The kids are coming up from behind.
I'm losing my edge.
I'm losing my edge to the kids from Finland and from Tokyo.
But I was there.

I was there in 1983.
I was there at the first Art of Noise show in London.
I'm losing my edge.
I'm losing my edge to the kids whose footsteps I hear when they get on the decks.
I'm losing my edge to the internet seekers who can tell me every member of every good group from 1966 to 1979.
I'm losing my edge.

To all the kids in Glasgow and Delhi.
I'm losing my edge to the art-school Delhi kids in little jackets and borrowed nostalgia for the unremembered nineties.

I'm losing my edge.
I'm losing my edge.
I can hear the footsteps every night on the decks.
But I was there.

I was there in 1975 at the first Throbbing Gristle practice in a loft in London.
I was working on the güiro sounds with much patience.
I was there when Tom Verlaine started up his first band.
I told him, "Don't do it that way.
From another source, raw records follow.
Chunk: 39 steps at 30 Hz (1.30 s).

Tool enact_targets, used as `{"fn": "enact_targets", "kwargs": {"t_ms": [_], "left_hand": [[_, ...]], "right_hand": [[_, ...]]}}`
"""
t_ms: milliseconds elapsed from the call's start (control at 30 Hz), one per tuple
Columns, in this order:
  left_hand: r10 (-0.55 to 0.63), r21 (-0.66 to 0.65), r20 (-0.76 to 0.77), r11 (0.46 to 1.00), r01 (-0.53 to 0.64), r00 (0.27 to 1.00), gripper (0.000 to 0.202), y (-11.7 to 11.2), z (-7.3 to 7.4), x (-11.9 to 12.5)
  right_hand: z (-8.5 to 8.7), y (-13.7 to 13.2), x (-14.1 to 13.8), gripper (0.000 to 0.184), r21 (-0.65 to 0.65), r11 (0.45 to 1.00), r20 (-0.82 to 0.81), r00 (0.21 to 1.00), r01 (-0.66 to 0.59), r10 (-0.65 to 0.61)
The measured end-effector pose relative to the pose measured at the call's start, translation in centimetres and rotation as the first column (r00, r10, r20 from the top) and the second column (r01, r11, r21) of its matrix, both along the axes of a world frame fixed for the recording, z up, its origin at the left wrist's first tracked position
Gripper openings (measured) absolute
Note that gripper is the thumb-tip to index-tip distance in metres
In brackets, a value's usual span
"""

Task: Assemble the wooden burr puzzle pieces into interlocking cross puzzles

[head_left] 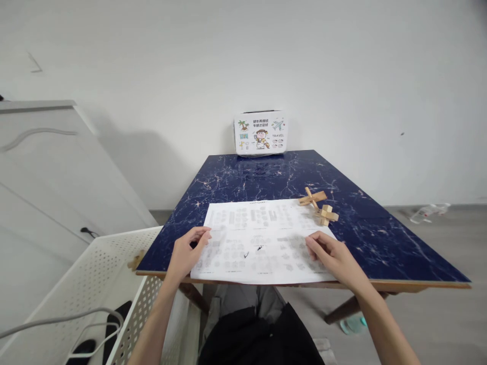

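Observation:
A large white printed sheet [266, 220] lies flat along the near edge of the table. Rows of small grey diagrams cover it, with two dark marks near the middle. My left hand [189, 249] rests over the sheet's left edge, its fingers loosely bent and a gap showing between thumb and index finger. On the right part of the paper, my right hand [330, 252] lies with fingers loosely curled and nothing visible in them. Just beyond it, a wooden block puzzle piece [326, 215] and crossed wooden sticks [312, 197] sit at the sheet's upper right corner.
The dark blue marbled table [262, 177] bears a white cartoon-printed case [261, 134] against the wall. At left stands a white perforated bin [95, 258] with cables inside, beside a white cabinet [41, 167]. Plastic bottles [429, 213] lie on the floor at right.

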<state>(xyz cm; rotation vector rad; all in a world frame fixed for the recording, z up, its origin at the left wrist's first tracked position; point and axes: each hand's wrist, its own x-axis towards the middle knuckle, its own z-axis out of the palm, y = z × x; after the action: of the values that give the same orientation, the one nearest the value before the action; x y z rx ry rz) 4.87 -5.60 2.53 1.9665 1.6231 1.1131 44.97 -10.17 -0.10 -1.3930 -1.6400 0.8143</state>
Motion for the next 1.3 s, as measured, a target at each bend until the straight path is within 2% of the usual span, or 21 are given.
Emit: {"fn": "enact_targets", "kwargs": {"t_ms": [700,1067,1167,1300], "left_hand": [[-0.005,-0.017,0.009,1.0,0.005,1.0,0.032,0.1,-0.3,-0.2],[-0.006,-0.027,0.022,1.0,0.006,1.0,0.03,0.1,-0.2,-0.2],[-0.013,-0.029,0.017,0.999,0.013,1.0,0.03,0.0,-0.2,-0.2],[-0.014,-0.032,0.01,0.999,0.015,1.0,0.031,0.0,-0.1,-0.2]], "right_hand": [[0.1,-0.1,-0.1,0.042,-0.021,1.0,-0.021,1.0,-0.001,0.001],[-0.5,0.1,0.0,0.042,-0.021,1.0,-0.006,1.0,-0.018,0.018],[0.2,0.2,0.0,0.043,-0.022,0.999,0.024,0.999,-0.041,0.041],[2.6,1.1,1.0,0.041,0.065,0.998,0.124,0.992,-0.024,0.016]]}}
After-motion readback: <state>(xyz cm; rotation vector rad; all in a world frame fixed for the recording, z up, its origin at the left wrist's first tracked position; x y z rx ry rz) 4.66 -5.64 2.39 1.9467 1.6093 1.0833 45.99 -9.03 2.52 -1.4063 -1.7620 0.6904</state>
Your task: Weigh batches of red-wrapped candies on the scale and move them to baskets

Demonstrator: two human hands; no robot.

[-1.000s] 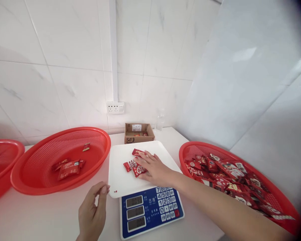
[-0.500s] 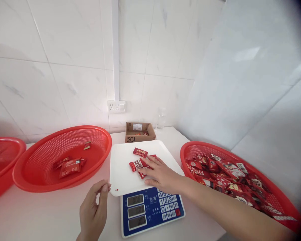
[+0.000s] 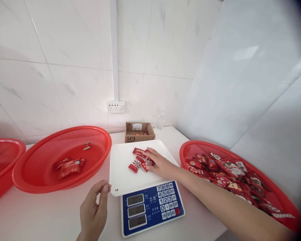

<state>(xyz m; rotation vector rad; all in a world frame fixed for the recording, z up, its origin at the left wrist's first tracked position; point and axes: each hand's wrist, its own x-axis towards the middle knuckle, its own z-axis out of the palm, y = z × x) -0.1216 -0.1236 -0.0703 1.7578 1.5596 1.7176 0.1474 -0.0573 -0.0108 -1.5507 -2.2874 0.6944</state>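
The right hand [image 3: 162,164] lies open, fingers flat on the red candy packets [image 3: 139,163] clustered on the scale's white tray [image 3: 122,182]. The left hand [image 3: 94,209] hovers by the tray's front corner, thumb pinched loosely to forefinger, apparently empty. A red basket [image 3: 188,147] of packets sits right.

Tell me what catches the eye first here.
Red dominates: the right basket is heaped with red candy packets, while the middle basket holds only a few. Between them, the right hand rests on a few candies on the white scale tray.
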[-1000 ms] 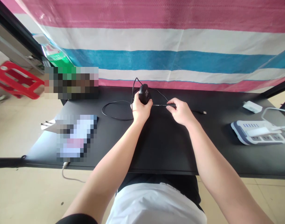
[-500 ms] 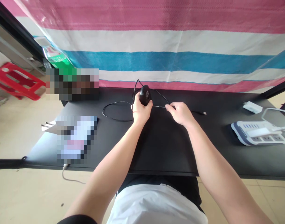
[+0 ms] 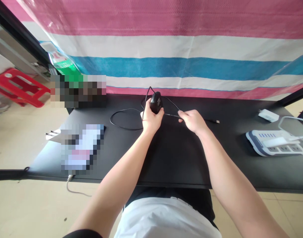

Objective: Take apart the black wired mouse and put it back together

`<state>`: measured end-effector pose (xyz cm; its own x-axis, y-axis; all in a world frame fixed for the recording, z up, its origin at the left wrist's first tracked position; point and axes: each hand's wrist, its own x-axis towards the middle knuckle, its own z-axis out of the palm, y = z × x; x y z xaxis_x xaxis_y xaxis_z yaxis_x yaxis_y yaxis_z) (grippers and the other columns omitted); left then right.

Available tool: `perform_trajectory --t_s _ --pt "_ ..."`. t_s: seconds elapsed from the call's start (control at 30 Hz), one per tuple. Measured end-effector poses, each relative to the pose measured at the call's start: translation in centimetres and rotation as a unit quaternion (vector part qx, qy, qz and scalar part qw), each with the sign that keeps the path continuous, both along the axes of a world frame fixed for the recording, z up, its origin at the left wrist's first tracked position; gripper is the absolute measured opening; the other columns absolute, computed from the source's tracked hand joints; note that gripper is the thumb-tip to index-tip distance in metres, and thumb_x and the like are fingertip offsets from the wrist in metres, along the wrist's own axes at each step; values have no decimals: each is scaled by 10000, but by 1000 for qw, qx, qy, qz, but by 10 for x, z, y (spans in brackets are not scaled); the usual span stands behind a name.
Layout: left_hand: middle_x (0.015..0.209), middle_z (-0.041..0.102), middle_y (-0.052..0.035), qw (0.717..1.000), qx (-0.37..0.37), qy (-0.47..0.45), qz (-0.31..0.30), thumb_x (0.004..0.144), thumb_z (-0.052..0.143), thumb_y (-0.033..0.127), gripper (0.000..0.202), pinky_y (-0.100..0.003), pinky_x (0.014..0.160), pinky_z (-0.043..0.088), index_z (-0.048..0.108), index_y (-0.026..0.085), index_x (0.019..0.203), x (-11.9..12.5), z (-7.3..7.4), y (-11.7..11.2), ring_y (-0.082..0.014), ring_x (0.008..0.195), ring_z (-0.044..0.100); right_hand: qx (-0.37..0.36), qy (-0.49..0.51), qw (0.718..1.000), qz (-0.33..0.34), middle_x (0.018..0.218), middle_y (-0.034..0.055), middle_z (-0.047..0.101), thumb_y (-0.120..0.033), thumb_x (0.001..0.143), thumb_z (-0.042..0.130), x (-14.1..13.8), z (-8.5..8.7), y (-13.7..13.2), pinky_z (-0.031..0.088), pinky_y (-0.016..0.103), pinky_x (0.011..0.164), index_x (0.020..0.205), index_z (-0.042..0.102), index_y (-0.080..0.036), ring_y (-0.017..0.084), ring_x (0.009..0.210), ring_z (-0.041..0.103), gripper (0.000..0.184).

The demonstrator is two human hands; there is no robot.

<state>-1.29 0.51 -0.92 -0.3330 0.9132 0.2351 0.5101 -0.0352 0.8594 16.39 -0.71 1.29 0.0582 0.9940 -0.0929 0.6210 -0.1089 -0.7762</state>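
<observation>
left hand [image 3: 151,119]: grip clamped on black wired mouse [image 3: 156,102], held tilted up off the tabletop [image 3: 171,155], far middle.
right hand [image 3: 194,121]: fingers pinched on mouse cable [image 3: 171,115], just right of the mouse.
cable axis: runs left-right from mouse to USB plug [image 3: 217,122]; slack loop [image 3: 124,118] lies to the left.
nearer hand: right hand is nearer the plug.
change: right hand pinch is closer to the mouse than a second ago.
right edge: white power strip [image 3: 275,146].

Bare forearms, a white shirt [image 3: 163,218] and dark trousers [image 3: 166,193].
</observation>
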Motion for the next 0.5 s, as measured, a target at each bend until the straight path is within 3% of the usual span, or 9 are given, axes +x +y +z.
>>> perform_trajectory --t_s 0.1,0.23,0.37,0.5 --pt "898 732 -5 1000 18 -18 -1 740 717 288 436 -380 897 562 608 247 1161 0 2 0 -231 882 716 -9 13 1000 -4 531 17 579 -524 873 498 -1 -2 0 364 289 623 571 639 -178 157 574 545 481" --pt "960 747 -14 999 24 -46 4 738 716 254 431 -383 923 555 608 246 1155 0 4 1 -238 930 719 10 53 999 -1 516 -29 461 -590 855 494 1 -11 2 345 286 597 583 487 -215 134 548 455 464" --pt "969 748 -24 998 17 -67 12 723 729 242 431 -410 937 551 616 238 1139 0 1 3 -255 943 714 36 108 993 8 634 -49 526 -406 778 581 4 -24 7 406 278 635 822 542 -226 127 588 477 189" --pt "953 737 -23 994 28 -108 10 725 731 262 431 -442 949 551 613 245 1139 -3 -8 9 -258 933 713 84 106 991 23 789 -7 624 -342 724 616 4 -22 6 475 324 712 903 552 -220 149 669 552 225"
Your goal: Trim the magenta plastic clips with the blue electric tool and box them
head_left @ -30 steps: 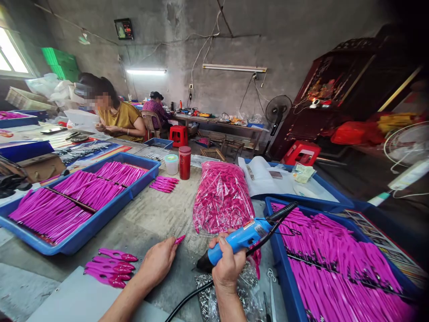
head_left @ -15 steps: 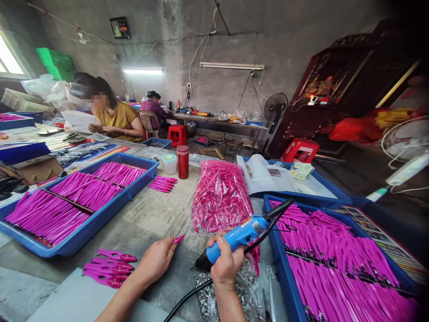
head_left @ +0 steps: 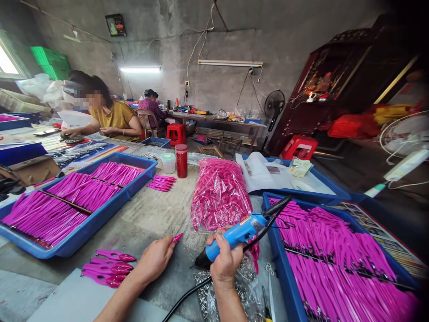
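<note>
My left hand [head_left: 154, 259] is closed around a small pink plastic piece [head_left: 177, 237] whose tip sticks out past my fingers, just above the table. My right hand [head_left: 226, 261] grips a blue electric screwdriver [head_left: 238, 235], its dark nose pointing down-left toward the pink piece; a black cord [head_left: 186, 297] trails from it toward me. A few finished magenta pieces [head_left: 109, 267] lie left of my left hand. A clear bag of pink parts [head_left: 221, 193] lies just beyond both hands.
Blue trays full of magenta pieces sit at left [head_left: 100, 214] and right [head_left: 284, 277]. A bag of small metal parts [head_left: 248, 290] lies under my right wrist. A red flask [head_left: 181, 160] and a white cup [head_left: 168, 163] stand farther back. A person in yellow [head_left: 112, 118] works at left.
The view drifts slightly; both hands stay in nearly the same place. The person in yellow has reached one arm out to the left across their table.
</note>
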Tool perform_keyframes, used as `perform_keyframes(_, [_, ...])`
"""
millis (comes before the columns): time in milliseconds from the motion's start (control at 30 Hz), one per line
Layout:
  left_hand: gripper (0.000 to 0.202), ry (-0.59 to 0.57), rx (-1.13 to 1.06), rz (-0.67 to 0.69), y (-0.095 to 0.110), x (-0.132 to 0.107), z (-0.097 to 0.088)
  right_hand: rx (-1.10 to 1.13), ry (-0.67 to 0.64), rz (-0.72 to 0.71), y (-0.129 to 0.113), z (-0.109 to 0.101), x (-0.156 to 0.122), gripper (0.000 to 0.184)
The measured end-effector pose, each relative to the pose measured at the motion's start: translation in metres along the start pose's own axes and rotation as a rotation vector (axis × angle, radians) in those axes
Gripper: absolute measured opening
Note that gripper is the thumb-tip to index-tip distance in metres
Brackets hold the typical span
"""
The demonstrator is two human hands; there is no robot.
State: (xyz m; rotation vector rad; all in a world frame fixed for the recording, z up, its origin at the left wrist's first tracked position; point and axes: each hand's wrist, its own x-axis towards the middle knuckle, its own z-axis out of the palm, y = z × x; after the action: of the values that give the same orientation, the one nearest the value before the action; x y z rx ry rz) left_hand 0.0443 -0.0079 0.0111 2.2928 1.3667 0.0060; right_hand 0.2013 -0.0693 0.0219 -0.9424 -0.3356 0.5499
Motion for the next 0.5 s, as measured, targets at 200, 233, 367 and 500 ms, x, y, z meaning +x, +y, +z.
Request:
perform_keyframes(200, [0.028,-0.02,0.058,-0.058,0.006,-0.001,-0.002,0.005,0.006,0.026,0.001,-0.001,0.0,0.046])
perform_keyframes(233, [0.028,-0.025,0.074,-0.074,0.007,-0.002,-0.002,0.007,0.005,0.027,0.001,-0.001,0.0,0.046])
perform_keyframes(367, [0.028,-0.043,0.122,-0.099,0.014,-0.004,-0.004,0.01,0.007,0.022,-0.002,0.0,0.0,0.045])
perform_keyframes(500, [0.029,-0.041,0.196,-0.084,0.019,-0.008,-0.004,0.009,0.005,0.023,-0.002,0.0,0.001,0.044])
You'll never make a dime."
I was there.
I was the first guy playing The Vogues to the rock kids.
I played it at the 40 Watt.
Everybody thought I was crazy.
We all know.
I was there.
I was there.
I've never been wrong.

But I'm losing my edge to better-looking people with better ideas and more talent.
And they're actually really, really nice.

I'm losing my edge.

I heard you have a compilation of every good song ever done by anybody.
Every great song by Eddi Front. All the underground hits.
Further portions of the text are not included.